The two cameras are mostly there to provide the functionality needed for video-chatting and some augmented reality apps or games and the possibility to snap a label or two as a memory aid comes as a welcome bonus.
The camera interface is an oversized version of what you find on the Galaxy S II with the available settings on the left and the shutter key and the video/stills switch on the right.
Here go a few samples to show you the image quality of the Galaxy Tab 8.9 camera. Have in mind that those were captured with a pre-release unit and the final unit will likely be able to produce better snaps.
Unfortunately our Galaxy Tab 8.9 unit had some issues with the video recording so we are unable to provide you with a 720p sample.
There we are, about to split ways with the Samsung Galaxy Tab 8.9. We have no reason to doubt this tablet’s prospects and, if the rest of its development goes according to plan, it might become one of the most successful Samsung devices of the year.
And Samsung is not the only one who will benefit from the Galaxy Tab 8.9 in the long term. The right fit between 10.1” super slabs and 7” minis, this one seems to strike a perfect balance between usability and portability. Is this the birth of a whole new class of tablets? We can’t be certain but it looks like something many makers will be willing to consider. Look at the LG Optimus Pad.
Apple will forever be remembered as the company that raised tablets from niche to mainstream, but Samsung should be credited for bringing plenty of innovation to the segment too. Last year it was the 7” Galaxy Tab that almost made some people give serious thought to ditching their smartphone altogether and now we have this little fella to give everyone else an option to consider.

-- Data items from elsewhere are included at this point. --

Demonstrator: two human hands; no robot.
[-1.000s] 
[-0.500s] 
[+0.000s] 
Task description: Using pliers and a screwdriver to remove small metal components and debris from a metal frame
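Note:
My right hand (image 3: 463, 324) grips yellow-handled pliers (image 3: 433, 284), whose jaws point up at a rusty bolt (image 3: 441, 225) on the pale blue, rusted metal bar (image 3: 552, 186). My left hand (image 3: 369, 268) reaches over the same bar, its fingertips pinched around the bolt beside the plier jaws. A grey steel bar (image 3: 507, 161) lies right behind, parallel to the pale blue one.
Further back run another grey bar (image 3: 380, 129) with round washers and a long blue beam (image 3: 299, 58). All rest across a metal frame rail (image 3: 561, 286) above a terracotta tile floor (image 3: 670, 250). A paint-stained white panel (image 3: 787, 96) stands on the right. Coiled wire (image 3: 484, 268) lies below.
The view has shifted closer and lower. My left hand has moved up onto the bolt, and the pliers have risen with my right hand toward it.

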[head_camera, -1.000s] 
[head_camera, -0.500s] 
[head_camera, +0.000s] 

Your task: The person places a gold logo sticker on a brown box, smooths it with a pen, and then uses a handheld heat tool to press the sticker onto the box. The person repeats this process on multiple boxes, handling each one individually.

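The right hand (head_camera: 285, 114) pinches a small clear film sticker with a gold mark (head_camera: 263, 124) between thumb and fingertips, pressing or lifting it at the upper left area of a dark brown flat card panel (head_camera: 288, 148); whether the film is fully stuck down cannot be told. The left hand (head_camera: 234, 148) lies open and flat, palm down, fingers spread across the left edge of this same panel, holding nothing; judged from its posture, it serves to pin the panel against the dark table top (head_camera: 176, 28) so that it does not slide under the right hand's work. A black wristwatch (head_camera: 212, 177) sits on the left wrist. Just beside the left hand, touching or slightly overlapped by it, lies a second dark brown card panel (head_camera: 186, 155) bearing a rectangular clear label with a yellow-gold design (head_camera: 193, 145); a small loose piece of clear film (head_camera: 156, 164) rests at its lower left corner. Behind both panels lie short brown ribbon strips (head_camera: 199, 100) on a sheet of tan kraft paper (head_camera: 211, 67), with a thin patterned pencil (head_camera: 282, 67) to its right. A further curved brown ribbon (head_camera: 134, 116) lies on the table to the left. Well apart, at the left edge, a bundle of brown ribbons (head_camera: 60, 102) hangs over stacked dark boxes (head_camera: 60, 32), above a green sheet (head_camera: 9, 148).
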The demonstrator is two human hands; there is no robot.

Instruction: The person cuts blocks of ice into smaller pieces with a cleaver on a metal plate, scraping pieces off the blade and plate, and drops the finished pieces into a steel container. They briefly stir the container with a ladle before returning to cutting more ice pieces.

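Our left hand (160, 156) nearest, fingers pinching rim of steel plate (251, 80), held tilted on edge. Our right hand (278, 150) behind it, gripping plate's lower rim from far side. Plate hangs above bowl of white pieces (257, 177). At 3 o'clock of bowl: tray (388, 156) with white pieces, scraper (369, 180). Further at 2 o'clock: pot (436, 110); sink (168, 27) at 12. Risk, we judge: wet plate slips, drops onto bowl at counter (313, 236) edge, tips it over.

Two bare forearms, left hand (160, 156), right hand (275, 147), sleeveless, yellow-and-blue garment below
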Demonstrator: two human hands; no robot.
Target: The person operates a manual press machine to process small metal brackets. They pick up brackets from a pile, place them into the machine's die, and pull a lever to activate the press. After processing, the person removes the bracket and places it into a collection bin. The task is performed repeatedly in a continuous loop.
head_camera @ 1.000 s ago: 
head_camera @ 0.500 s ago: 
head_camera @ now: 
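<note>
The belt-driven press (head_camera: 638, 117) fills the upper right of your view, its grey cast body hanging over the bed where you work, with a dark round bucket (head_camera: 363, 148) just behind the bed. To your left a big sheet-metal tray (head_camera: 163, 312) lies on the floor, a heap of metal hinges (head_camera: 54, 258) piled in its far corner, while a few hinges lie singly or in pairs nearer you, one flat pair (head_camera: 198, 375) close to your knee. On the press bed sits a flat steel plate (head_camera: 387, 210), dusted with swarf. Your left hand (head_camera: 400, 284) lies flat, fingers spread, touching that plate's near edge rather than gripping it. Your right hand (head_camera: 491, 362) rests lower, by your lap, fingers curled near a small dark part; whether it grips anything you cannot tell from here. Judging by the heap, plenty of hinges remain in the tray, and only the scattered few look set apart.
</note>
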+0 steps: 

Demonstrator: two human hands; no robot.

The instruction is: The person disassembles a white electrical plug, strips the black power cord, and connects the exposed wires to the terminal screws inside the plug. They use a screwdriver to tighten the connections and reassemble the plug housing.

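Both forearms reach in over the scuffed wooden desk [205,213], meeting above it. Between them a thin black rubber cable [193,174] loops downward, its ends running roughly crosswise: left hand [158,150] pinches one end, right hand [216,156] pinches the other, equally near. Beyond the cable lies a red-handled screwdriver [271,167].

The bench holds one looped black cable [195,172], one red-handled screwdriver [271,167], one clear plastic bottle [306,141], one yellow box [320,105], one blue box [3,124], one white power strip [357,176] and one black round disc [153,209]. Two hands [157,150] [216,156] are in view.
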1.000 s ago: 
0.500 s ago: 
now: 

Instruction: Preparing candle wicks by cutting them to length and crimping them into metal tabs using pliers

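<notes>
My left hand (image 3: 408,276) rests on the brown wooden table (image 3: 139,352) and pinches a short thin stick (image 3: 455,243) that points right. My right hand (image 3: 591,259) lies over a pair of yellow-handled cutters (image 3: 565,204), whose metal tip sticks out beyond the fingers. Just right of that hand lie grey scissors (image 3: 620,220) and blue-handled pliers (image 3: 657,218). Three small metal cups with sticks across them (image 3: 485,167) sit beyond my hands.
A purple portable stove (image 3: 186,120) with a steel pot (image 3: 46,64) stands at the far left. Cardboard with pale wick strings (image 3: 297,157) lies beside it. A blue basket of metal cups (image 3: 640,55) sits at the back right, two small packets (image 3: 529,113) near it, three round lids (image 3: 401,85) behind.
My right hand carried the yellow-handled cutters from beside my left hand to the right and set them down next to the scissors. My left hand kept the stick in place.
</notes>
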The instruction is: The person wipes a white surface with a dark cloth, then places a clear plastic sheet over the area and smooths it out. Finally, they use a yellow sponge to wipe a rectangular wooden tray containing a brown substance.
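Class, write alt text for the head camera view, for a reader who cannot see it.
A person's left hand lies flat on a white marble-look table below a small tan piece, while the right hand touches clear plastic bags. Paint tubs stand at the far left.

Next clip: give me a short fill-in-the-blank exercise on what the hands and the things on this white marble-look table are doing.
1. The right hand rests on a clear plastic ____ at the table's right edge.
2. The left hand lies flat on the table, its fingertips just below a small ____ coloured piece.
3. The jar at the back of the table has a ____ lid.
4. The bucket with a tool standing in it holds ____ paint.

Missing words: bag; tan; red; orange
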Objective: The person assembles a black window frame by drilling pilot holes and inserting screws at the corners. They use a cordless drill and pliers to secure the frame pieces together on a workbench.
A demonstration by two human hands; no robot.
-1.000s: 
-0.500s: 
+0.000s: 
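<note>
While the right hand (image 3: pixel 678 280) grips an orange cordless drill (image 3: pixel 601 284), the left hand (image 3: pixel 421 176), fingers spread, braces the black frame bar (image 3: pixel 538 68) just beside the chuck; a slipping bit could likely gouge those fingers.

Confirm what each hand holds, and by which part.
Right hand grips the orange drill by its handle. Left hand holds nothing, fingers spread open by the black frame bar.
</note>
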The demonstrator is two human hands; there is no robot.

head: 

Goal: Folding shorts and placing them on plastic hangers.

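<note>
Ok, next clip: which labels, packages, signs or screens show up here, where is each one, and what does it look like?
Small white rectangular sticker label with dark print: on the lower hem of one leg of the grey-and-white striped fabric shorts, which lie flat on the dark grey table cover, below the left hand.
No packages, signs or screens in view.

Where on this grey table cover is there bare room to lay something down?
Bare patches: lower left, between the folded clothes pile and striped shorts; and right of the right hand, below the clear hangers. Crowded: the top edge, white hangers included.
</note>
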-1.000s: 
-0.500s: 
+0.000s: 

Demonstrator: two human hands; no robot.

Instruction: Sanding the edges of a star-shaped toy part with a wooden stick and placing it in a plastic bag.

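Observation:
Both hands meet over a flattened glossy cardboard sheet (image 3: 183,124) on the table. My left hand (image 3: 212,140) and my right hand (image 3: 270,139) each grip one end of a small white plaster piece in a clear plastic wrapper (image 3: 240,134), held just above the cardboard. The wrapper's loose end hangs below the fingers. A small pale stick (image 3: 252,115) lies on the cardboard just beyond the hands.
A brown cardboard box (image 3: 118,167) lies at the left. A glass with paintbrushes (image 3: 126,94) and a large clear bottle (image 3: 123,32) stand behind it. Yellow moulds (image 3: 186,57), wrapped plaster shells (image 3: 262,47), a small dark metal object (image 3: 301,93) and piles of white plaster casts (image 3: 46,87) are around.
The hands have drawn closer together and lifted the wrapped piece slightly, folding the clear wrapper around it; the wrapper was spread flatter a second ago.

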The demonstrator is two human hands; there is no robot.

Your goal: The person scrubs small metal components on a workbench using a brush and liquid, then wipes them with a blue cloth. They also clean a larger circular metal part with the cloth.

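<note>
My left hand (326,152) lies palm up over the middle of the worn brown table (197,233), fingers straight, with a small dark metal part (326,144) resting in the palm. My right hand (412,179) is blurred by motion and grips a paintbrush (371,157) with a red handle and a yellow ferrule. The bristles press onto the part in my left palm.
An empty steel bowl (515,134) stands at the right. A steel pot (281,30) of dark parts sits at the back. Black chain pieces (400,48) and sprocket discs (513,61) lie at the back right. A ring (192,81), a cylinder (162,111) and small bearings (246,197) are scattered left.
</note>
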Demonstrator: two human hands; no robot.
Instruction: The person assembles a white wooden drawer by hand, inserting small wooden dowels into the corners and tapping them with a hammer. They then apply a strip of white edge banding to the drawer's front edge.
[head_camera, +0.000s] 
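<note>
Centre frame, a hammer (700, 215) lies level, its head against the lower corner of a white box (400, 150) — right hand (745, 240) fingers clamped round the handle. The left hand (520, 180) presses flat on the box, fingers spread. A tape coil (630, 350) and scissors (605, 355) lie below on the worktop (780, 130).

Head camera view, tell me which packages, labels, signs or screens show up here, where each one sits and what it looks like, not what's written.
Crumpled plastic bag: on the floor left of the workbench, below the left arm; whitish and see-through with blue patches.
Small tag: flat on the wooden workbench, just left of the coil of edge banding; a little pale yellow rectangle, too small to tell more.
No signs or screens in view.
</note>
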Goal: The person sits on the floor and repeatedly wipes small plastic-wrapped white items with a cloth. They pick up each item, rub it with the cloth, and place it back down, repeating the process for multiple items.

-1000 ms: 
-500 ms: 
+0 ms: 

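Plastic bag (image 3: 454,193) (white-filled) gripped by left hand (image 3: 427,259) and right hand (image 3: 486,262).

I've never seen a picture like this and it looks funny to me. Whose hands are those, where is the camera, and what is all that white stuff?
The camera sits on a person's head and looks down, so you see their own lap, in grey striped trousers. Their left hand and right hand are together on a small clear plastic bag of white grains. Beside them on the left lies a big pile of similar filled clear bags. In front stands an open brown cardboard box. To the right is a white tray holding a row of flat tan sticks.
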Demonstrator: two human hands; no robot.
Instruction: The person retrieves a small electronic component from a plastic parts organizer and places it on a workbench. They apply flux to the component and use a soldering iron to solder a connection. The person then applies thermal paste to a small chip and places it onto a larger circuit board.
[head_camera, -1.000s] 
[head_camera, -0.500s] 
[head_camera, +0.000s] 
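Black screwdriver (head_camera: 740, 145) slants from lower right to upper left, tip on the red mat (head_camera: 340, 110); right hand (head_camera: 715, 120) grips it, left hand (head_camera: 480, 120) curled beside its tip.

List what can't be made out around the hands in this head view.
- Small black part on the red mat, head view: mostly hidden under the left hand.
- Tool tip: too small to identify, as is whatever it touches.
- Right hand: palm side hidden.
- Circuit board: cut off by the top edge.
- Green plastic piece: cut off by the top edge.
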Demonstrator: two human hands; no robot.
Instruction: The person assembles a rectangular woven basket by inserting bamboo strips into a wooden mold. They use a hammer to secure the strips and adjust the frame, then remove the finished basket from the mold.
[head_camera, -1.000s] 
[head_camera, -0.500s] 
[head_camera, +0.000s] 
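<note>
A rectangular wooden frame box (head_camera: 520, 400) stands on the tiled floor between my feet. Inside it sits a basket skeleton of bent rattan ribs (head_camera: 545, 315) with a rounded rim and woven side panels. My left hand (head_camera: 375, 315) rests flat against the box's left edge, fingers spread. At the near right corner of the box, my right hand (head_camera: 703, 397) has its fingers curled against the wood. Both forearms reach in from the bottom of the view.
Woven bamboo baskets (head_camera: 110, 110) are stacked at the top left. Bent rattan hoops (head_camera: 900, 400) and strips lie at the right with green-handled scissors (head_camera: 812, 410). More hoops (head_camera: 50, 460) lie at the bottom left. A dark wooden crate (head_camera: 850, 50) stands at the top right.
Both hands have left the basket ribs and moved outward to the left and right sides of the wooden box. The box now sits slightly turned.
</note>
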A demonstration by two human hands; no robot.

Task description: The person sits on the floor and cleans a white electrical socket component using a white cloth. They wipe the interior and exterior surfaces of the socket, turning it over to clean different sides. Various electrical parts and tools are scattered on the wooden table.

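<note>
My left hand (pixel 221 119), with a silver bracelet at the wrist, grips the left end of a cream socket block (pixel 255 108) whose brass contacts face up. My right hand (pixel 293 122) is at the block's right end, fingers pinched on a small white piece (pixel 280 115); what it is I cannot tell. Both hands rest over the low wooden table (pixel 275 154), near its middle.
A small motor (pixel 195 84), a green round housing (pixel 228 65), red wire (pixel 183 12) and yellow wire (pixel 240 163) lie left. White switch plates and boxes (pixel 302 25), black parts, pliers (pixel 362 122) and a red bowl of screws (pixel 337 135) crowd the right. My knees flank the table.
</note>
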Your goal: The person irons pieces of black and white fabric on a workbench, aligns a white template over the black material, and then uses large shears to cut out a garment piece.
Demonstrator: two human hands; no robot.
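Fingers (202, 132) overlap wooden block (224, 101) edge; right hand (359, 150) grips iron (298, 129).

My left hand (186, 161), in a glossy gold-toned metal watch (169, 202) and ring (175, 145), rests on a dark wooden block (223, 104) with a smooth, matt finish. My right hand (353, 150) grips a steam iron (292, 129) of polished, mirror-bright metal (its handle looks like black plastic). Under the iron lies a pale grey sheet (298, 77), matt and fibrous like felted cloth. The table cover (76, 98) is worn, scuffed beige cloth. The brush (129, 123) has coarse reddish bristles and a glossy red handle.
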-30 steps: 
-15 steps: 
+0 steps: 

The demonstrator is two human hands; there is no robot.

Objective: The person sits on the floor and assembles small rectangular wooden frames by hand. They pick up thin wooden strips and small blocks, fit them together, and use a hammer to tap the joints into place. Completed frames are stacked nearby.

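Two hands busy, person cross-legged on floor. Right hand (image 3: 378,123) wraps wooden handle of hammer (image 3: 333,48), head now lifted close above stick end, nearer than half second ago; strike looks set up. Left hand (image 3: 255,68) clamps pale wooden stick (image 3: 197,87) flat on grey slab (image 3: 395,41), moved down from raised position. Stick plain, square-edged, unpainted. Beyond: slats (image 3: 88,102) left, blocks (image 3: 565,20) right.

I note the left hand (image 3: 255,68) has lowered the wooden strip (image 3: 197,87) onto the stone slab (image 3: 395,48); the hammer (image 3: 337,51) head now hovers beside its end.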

Then again, the Samsung Galaxy Tab 8.9 is still being tested ahead of official launch and there’s a big part of the equation missing. All those words of praise will be easily forgotten if the Android 3.1 Honeycomb update fails to bring the performance boost that we are hoping for. Even the greatest hardware (and the Galaxy Tab 8.9 is pretty good) could be reduced to a useless pile of chips by laggy unfinished software.
Yet the story of Android thus far is assurance enough that this won’t be the case. The droid smartphones came from behind to leapfrog the competition, so there’s no reason to doubt Google’s determination to achieve a similar feat with tablets.